Four Ways Spending Time Around Trees Makes Us Healthier

Four Ways Spending Time Around Trees Makes us Healthier

What is your go to when you feel stressed? Do you have one? Lately, I have been digesting the powerful energy of “trees “on my daily walk. Trees represent life. They give oxygen, beauty, demonstrate strength and stability and nourish our souls.
As I dropped off a friend at their house the other day I was moved by the bamboo trees lining the front path of the house. I learned that “Bamboo absorbs greenhouse gases and releases oxygen into the atmosphere. It is also a renewable resource that may help save the world’s dwindling forests.”Mar 13, 2018
I stopped and marveled at their symmetrical shape, beauty, color and abundance. Like mint, when you plant bamboo it spreads rapidly.

Various studies in the U.S. and around the world are exploring the health benefits of spending time outside in nature, green spaces, and, specifically, forests. Honoring those benefits, in 1982, the Japanese Ministry of Agriculture, Forestry and Fisheries even coined a term for it: shinrin-yoku. It means taking in the forest atmosphere or “forest bathing,” and the ministry encourages people to visit forests to relieve stress and improve health.

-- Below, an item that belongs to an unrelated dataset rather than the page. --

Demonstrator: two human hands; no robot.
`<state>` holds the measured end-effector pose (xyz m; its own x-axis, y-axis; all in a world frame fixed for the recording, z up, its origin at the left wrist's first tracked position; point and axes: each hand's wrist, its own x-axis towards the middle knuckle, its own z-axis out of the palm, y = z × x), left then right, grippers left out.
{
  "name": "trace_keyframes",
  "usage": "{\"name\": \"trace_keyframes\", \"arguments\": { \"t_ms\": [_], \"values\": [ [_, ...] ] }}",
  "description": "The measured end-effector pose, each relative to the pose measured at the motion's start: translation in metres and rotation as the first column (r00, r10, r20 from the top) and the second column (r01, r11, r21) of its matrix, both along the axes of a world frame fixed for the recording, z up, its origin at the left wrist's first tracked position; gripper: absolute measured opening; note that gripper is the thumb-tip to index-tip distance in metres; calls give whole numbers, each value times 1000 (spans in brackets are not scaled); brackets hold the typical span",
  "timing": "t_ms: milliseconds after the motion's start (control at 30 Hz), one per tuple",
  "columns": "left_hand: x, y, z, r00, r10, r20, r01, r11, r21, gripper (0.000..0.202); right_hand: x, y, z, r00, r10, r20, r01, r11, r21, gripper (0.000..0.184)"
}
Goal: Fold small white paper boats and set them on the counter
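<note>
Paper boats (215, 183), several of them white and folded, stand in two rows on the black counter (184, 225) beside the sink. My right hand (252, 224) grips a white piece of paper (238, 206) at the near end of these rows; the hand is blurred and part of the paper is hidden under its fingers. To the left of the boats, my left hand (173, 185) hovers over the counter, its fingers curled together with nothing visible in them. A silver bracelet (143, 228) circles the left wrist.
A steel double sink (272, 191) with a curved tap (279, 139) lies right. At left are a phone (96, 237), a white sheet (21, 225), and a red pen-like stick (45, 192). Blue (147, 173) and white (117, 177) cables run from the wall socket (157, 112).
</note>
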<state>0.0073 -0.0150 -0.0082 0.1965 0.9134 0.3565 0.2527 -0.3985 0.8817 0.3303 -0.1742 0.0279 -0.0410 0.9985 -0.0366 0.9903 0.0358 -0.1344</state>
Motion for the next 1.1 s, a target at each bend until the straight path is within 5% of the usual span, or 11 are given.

Research is shedding light on how spending time outdoors and in forests makes us healthier.

Exposure to forests and trees boosts our immune system. While we breathe in the fresh air, we breathe in  airborne chemicals that plants give off to protect their immune system. When people breathe in these chemicals, our bodies respond by increasing the number and activity of a type of white blood cell called natural T cells. In one study, increased NK activity from a 3-day, 2-night forest bathing trip lasted for more than 30 days. Japanese researchers are currently exploring whether exposure to forests can help prevent certain kinds of cancer.

Spending time around trees and looking at trees reduces stress, lowers blood pressure and improves mood. Numerous studies show that both exercising in forests and simply sitting looking at trees reduce blood pressure as well as the stress-related hormones cortisol and adrenaline. Studies examining the same activities in urban, unplanted areas showed no reduction of stress-related effects. Using the Profile of Mood States test, researchers found that forest bathing trips significantly decreased the scores for anxiety, depression, anger, confusion and fatigue. And because stress inhibits the immune system, the stress-reduction benefits of forests are further magnified.

Spending time in nature helps you focus. Spending time in nature, looking at plants, water, birds and other aspects of nature gives the cognitive portion of our brain a break, allowing us to focus better and renew our ability to be patient.

In children, attention fatigue causes an inability to pay attention and control impulses. The part of the brain affected by attention fatigue (right prefrontal cortex) is also involved in Attention-Deficit/Hyperactivity Disorder (ADHD). Studies show that children who spend time in natural outdoor environments have a reduction in attention fatigue and children diagnosed with ADHD show a reduction in related symptoms. Researchers are investigating the use of natural outdoor environments to supplement current approaches to managing ADHD.  So in moments when you need support turn to nature, trees and the like to uplift you. You can find solace there!